MLA follows a similar pattern. For sources with three or more authors, use the first author’s last name followed by “et al.” and the page number: (Martin et al. 115).

One wrinkle in APA: if two different sources would shorten to the same “et al.” form (say, both start with Johnson and were published in the same year), spell out as many author names as needed to tell them apart.

Direct Quotes vs. Paraphrases

Both direct quotes and paraphrases need in-text citations. The difference is that direct quotes also require a page number (or paragraph number for online sources without pages), even in APA style, which normally only uses the year.

For a short direct quote in APA, include the page number after the year:

  • (Koehler, 2016, p. 5)

In MLA, since you’re already providing a page number, the format stays the same whether you’re quoting or paraphrasing. Just make sure the page number points to where the quoted material actually appears.

For quotes longer than 40 words (APA) or four lines of prose (MLA), use a block quote: indent the entire passage, skip the quotation marks, and place the parenthetical citation after the final period rather than before it.

When Information Is Missing

Not every source comes with a tidy author name and date. APA has clear fallback rules for each scenario.

If there’s no author, move the title into the author position. Your in-text citation uses a shortened version of the title and the year: (“Shorter Title,” 2021). Do not substitute “Anonymous” unless the work is literally signed “Anonymous.”

If there’s no date, replace the year with “n.d.” (short for “no date”) in both the in-text citation and the reference list entry: (Johnson, n.d.). If both the author and date are missing, combine the two fixes: (“Shorter Title,” n.d.).

MLA handles missing authors the same way, using the title (or a shortened version) in place of the author name. For a source with no page numbers, like most websites, simply omit the page number from the parenthetical citation.

Citing Generative AI

If you used a tool like ChatGPT or another generative AI to help produce content in your paper, current MLA guidelines say to cite it using the title of the prompt (or a shortened version) in parentheses, similar to how you’d cite a work with no traditional author:

  • Nature “often mirrors the personalities or inner states of the characters” (“Describe the theme”).

Check with your instructor or institution before citing AI-generated content, since policies on whether it’s even permitted vary widely. But if you do use it, treat the prompt as your identifying reference point.

Where Punctuation Goes

Punctuation placement trips up a lot of writers. The rule is straightforward for both APA and MLA: the period goes after the closing parenthesis, not before it.

  • Correct: This finding has been widely replicated (Koehler, 2016).
  • Wrong: This finding has been widely replicated. (Koehler, 2016)

The exception is block quotes, where the period comes before the citation because the quoted material is set apart from your text.

For narrative citations, the sentence flows normally and ends with a period wherever it naturally would.

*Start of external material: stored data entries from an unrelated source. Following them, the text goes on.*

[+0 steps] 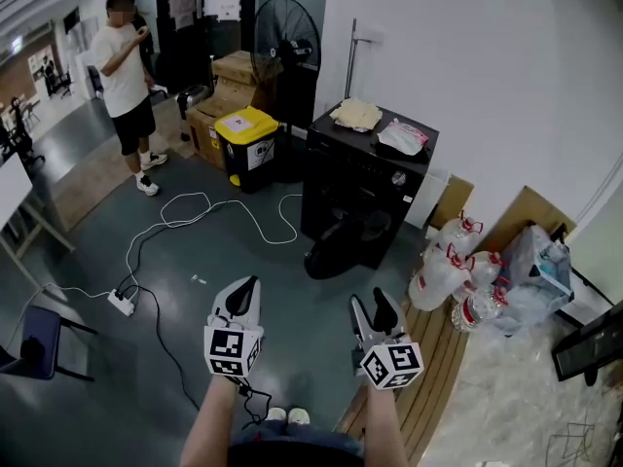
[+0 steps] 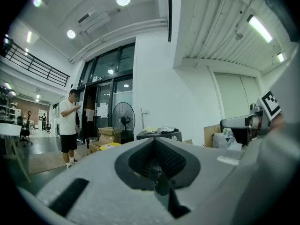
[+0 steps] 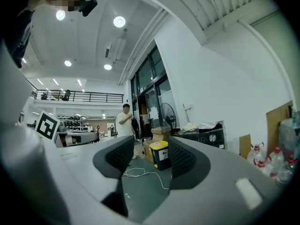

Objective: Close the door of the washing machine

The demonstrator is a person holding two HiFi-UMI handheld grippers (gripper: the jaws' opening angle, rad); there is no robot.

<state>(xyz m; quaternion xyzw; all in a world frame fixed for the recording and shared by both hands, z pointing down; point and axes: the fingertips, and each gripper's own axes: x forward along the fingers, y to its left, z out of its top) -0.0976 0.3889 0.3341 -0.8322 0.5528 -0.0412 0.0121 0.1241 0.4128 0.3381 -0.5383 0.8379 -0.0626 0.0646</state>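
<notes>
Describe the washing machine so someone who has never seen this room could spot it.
Look along the white wall on the right of the head view. Between the tall black standing fan and the cluster of water bottles stands the washing machine, a black box. Unlike its neighbours, it has a round door hanging open at the front and cloths lying on top.

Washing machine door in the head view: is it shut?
No, the round door stands swung open in front of the black washing machine.

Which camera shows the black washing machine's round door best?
The head view: the round dark door hangs open at the front of the black washing machine. Both gripper views show only the machine's top part; the door is out of sight.
</notes>
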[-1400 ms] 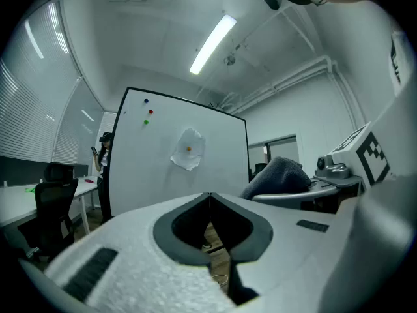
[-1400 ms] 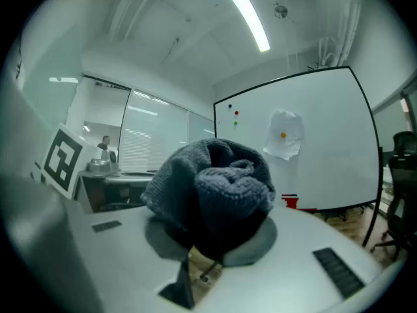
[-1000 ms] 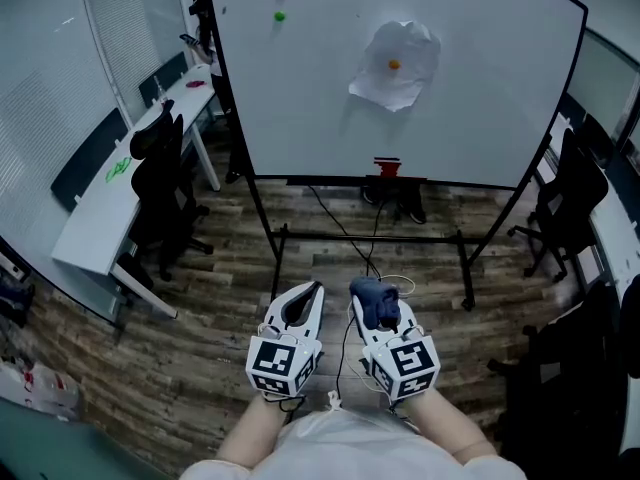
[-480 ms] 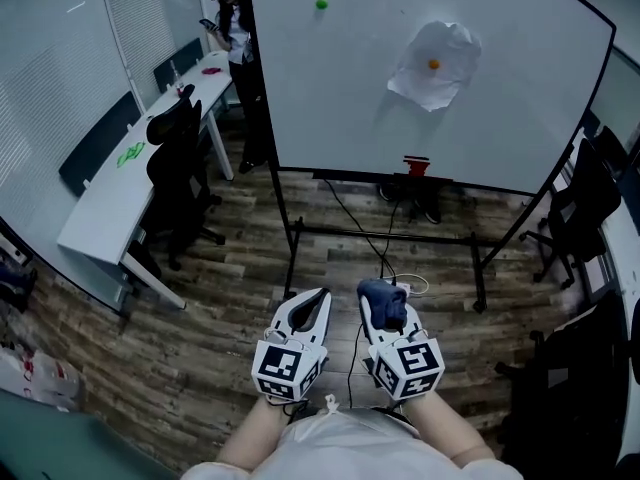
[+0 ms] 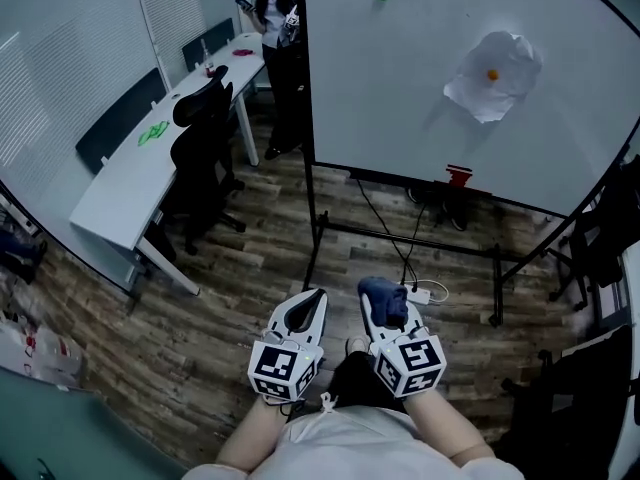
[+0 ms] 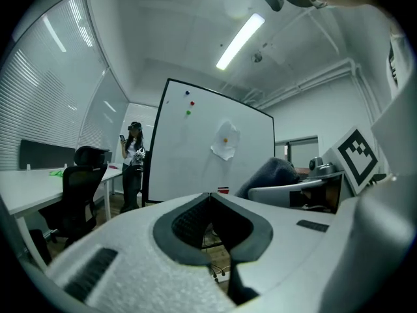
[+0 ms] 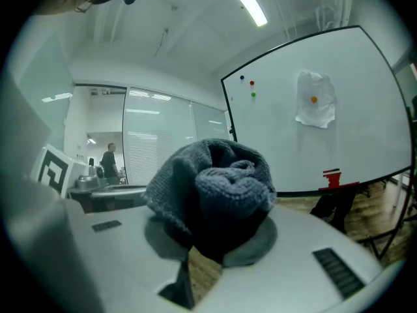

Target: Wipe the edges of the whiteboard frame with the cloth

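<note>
A large whiteboard (image 5: pixel 440 78) on a black wheeled stand stands ahead across the wooden floor; its black frame (image 5: pixel 306 68) runs down the left side. It shows too in the left gripper view as the whiteboard (image 6: pixel 195 162) and in the right gripper view as the whiteboard (image 7: pixel 293 135). My right gripper (image 5: pixel 383 306) is shut on a bunched blue-grey knitted cloth (image 5: pixel 384 300), which fills the jaws as the cloth (image 7: pixel 212 188). My left gripper (image 5: pixel 304 308) is shut and holds nothing. Both grippers are held low near my body, well short of the board.
A crumpled paper (image 5: pixel 495 75) is pinned to the board by an orange magnet; a red eraser (image 5: pixel 459 175) sits on its tray. A person (image 5: pixel 275 28) stands beside the board's left edge. White desks (image 5: pixel 150 168) and black chairs (image 5: pixel 205 158) stand at left; a power strip (image 5: pixel 420 293) lies on the floor.
The view has shifted so the whiteboard sits further right and nearer; the person by its left edge has come into view. Both grippers keep their pose and hold.
</note>
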`<control>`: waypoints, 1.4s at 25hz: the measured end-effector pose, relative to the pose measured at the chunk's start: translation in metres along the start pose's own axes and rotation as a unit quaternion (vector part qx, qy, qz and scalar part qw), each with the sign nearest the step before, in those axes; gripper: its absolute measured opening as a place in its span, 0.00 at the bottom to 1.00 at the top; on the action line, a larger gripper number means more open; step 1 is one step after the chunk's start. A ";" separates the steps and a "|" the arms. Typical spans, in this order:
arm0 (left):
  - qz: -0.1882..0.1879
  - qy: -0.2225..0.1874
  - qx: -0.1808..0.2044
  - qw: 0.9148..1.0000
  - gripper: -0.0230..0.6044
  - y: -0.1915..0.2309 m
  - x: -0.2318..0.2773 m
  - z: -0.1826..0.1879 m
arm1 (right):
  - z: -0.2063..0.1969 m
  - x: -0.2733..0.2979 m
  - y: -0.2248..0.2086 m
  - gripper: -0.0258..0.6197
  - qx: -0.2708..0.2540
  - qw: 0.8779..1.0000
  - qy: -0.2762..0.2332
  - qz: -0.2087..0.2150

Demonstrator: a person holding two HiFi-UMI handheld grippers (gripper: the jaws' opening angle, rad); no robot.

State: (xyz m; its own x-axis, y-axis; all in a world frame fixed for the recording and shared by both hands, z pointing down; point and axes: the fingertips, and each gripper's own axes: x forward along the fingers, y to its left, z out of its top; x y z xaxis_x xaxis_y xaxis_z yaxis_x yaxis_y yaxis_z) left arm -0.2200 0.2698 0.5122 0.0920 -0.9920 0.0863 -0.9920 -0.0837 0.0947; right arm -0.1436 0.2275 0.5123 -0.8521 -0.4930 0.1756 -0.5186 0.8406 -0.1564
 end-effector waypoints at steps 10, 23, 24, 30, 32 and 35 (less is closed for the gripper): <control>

The parenthetical year right after the author’s name doesn’t change your punctuation: “Koehler (2016) noted the dangers of falsely balanced coverage.”

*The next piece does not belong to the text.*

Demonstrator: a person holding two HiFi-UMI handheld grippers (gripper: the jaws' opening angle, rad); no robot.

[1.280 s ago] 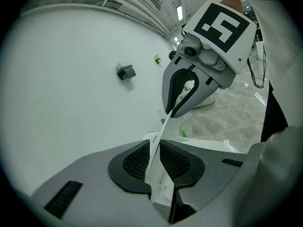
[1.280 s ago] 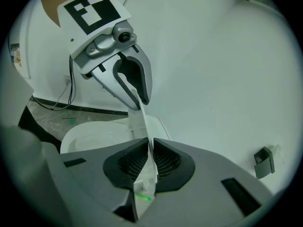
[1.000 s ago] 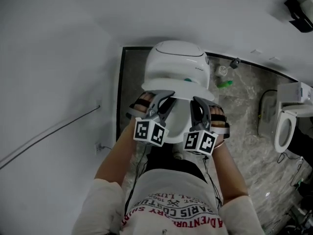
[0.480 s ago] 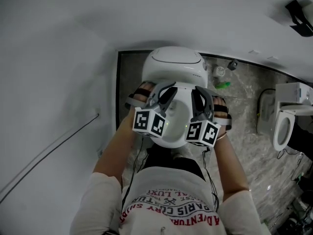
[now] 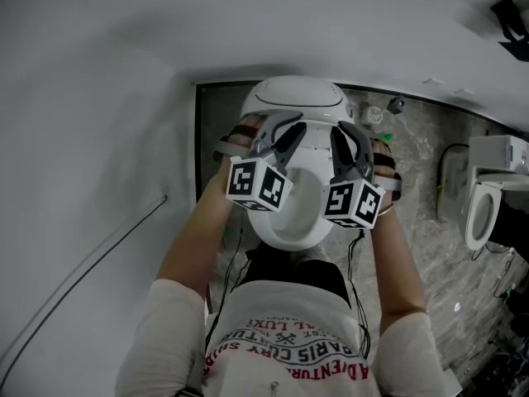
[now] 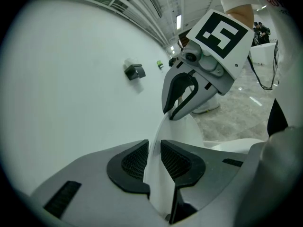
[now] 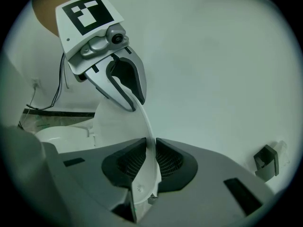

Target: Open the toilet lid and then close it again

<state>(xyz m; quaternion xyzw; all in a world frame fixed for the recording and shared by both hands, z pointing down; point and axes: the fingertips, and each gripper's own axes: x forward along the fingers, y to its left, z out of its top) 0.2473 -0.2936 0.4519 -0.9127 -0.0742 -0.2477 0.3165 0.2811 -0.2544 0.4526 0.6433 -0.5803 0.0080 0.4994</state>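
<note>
While the bare white wall [image 5: 99, 98] fills the left, the left claw [image 6: 152, 157] pinches the front rim of the toilet lid [image 6: 156, 138]. Its jaws have just eased a little wider, with the thin rim between the pads and both pads on it. The lid stands raised steeply over the bowl [image 5: 289, 222], tipped back toward the tank. To its right, the right claw [image 7: 152, 162] is pressed onto the same rim, near the left one. The lid looks like thin, hard plastic: probably light and stiff, but smooth enough to slide out of a loosened pinch. As it is hinged at the back, it would likely swing down under its own weight, so the front rim, gripped either side of centre, seems the best place to guide it. Another toilet [image 5: 483, 213] stands well apart at the far right
</note>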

Quick Reference: APA vs. MLA Format

  • APA parenthetical: (Author, Year) for paraphrases; (Author, Year, p. #) for direct quotes
  • APA narrative: Author (Year) followed by your sentence
  • MLA parenthetical: (Author Page) with no comma
  • MLA narrative: Author states “quote” (Page)
  • Three or more authors (both styles): First Author et al.
  • No author: Use the title in place of the author name
  • No date (APA): Use n.d. in place of the year

If you’re using a different style like Chicago or Turabian, the logic is similar, but those systems often use footnotes or endnotes instead of parenthetical citations. Check your assignment guidelines to confirm which style is required before you start writing.